0

EDIT: I solved the problem and added the answer below for reference.

I am having a hard time finding information regarding my problem because I can't seem to find the right term for it.

I am creating a C# WPF app to compare and find the differences between 2 .csv files. I can already compare data and find the matches and differences, assuming the data in both is in the same format.

However, I also need to support differing, but similar sets as well.

Eg. (the files provided that I need to support, ideally this would work for other scenarios as well) need to be compared correctly as well.

The problem is that one of these sets has varying ways of formatting the data, since they are maintained by different people. The other set is always using the same format.

The set that uses the same format for everything, displays numbers in the format: "31612345678" or "3197123456789".

The set with varying data can have this data formatted in varying ways eg. "0612345678" "612345678" "31612345678" "06 12 34 56 78" "097 123456789" "09 71 23 45 67 89" etc.

Are there standardized steps to 'clean up' messy data like that and end up with 2 sets using the same format?

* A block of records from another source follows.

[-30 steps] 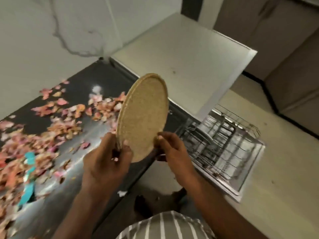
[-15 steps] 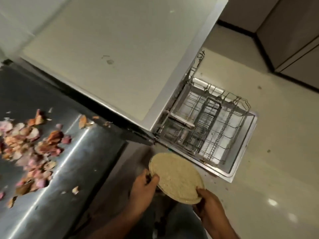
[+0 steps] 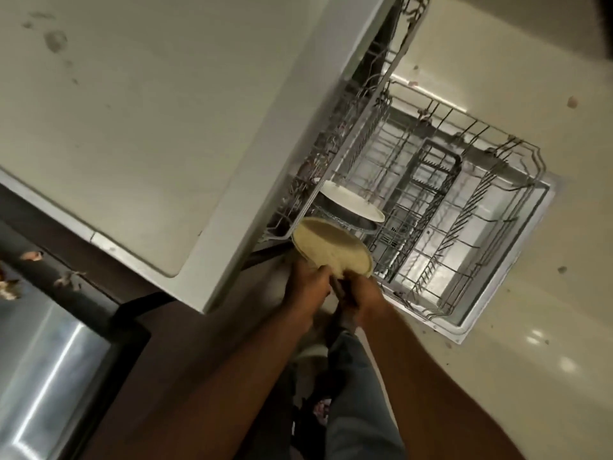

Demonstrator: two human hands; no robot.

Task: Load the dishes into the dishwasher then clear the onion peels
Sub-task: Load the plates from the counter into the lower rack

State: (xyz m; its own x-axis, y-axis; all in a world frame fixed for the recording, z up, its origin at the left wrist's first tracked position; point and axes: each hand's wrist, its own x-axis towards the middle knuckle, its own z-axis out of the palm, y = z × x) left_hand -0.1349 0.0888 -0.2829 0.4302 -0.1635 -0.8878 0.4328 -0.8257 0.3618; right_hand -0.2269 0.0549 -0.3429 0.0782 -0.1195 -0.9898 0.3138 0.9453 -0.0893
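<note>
Kitchen floor (image 3: 497,61): pale, glossy, cream-coloured, with a few small dark specks and bright light reflections. Off-white dishwasher top (image 3: 149,127), flat and matte with faint smudges, fills the upper left of the view. Dark steel counter (image 3: 49,360) at lower left, brushed and reflective; a few dry onion peels (image 3: 31,255) lie near its far edge.

Lower rack (image 3: 464,227): grey wire grid, rectangular, pulled out over the open door. Cutlery basket (image 3: 428,180), dark slotted plastic, stands in the middle of the rack. An upper wire rack (image 3: 348,137) projects just under the dishwasher top.

At the near-left corner of the lower rack, a white round plate (image 3: 351,202) stands tilted, with a round grey metal dish (image 3: 345,220) just behind and under it.

Tan plate (image 3: 331,250): round, shallow, speckled matte surface, raised rim. It is tilted, at the near-left corner of the lower rack, just in front of the grey dish; contact with the rack cannot be determined.

Left hand (image 3: 306,287) grips the plate's near edge from the left, fingers curled round the rim. Right hand (image 3: 363,293) grips the same near edge from the right. The hands are close together, the plate extending away from both toward the rack.
</note>
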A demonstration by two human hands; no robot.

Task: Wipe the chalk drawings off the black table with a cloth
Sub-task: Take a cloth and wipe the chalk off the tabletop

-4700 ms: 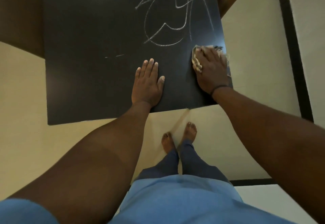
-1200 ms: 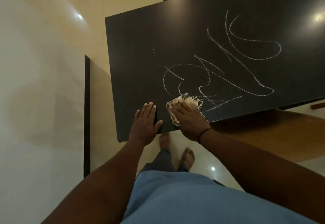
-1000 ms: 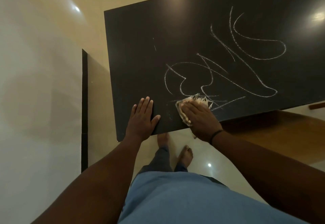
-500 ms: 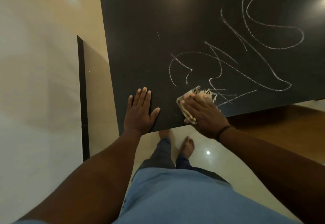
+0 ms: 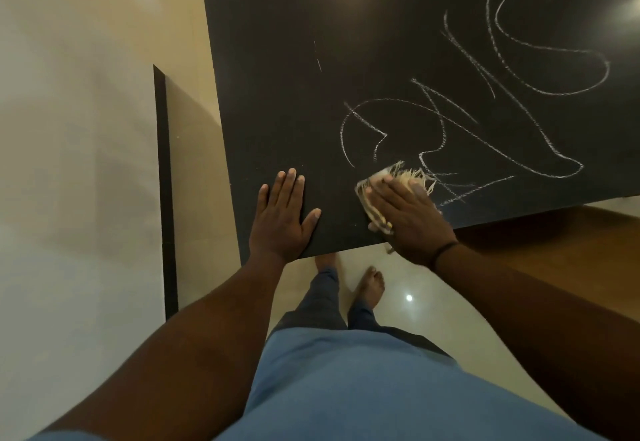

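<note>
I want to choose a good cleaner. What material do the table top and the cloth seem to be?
Table top: probably laminate or painted board; smooth black, light glare.
Cloth: pale woven fabric, likely cotton; frayed threads show at its edge.

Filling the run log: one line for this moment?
phase: wiping | right hand: flat on cloth, at chalk edge | left hand: flat on table, empty | chalk: mostly left
</note>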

  • I would google something like "csv diff" – Clemens Jan 17 '22 at 09:53
  • 1
    I think the term you are looking for is [normalization](https://en.wikipedia.org/wiki/Canonical_form#Computing) Briefly, it's the process of turning different data formats into a common form. – InDieTasten Jan 17 '22 at 09:54
  • I will see what I can find using those, thanks :) – ChibiPhoenix Jan 17 '22 at 09:58
  • If you know the values should be a integer, it should be fairly simple to [remove all non-numeric characters](https://stackoverflow.com/questions/3977497/stripping-out-non-numeric-characters-in-string). – JonasH Jan 17 '22 at 10:05
  • 1
    *Are there standardized steps to 'clean up' messy data like that* - no; you have to imagine them and then code to cater for them. Alas, the problem is as old as.. er.. computers, because humans are inaccurate and unreliable and they push buttons connected to computers, which are accurate and reliable. This is what we develop *standards* for; for example, look at something like EDI - a solution to that recognized problem of "A wants to send data to B, but they each use different formats, and the whole thing is a gong show". Either A gets strict in sending, or B gets liberal in receiving – Caius Jard Jan 17 '22 at 10:06
  • When you say "'clean up' messy data" what do you mean? Do you want to convert the formatted numbers to a integer (`int64` or `BigInt`) for comparison? – Corey Jan 17 '22 at 10:12
  • @CaiusJard So basically you'd have to create support for a given scenario? In my case, I'd have to check which ones don't match (probably using Regex or the like) and turn them into the right form. However, if another type of data would have to be repaired I'd have to create a solution for that one specifically as well...? – ChibiPhoenix Jan 17 '22 at 10:13
  • @Corey They are in string format. I would like to end up with all items following the format "31612345687". Eg. turn "06 78 65 98 11" into "31678659811" I think I could do this using Regex. – ChibiPhoenix Jan 17 '22 at 10:19
  • So... Dutch phone numbers? https://regexr.com/3aevr – Corey Jan 17 '22 at 10:22
  • @Corey Yep! And that link is VERY helpfull thanks! Quite new to SO... how can I mark your comment as the answer? – ChibiPhoenix Jan 17 '22 at 10:22
  • Yes; you have some data, a million numbers, and 900K are fine, 100K are a mess. So you take out spaces.. Then only 1000 are a mess, so you take out hyphens, and clean up `ext`, `xtn`, `(e)` or whatever else the human has garbaged in to signify the extension number, and only 100 are a mess.. Then you replace the leading 0 with 31 and only 10 are a mess.. then you.. – Caius Jard Jan 17 '22 at 10:27
  • *how can I mark your comment as the answer?* - comments cannot be marked as answers. As this operation is probably a lot more involved than "run a regex for dutch phone numbers" (which really is a comment, not an answer), you should do the work, then write your own answer and post it - this way others benefit from what you did to clean up a messy dutch phone number. Or Corey can get involved and write up the comment into a considered, and useful answer (it will be longer than one line) so it can be accepted. For that to happen more details on the bad input data is needed first, really.. – Caius Jard Jan 17 '22 at 10:28
  • @CaiusJard Exactly what I am thinking of now :) Going to use RegEx to find faulty values (eg. ^0 to find the ones starting with a zero) then replace it to "31" etc. – ChibiPhoenix Jan 17 '22 at 10:30
  • "Data cleansing" is such a mammoth and ever-present task, that companies hire people who make it their sole function - there's an entire sector of industry just to deal with it :) - welcome to the introduction! – Caius Jard Jan 17 '22 at 10:31
  • @CaiusJard I am going to work on it, now I know which direction to go it is a lot easier to come up with a game-plan! I will update the post with my answer when I have a working solution :) – ChibiPhoenix Jan 17 '22 at 10:31

1 Answers1

0

My solution involves the use of the DataTable class, since they display the .csv data well when using the WPF DataGrid.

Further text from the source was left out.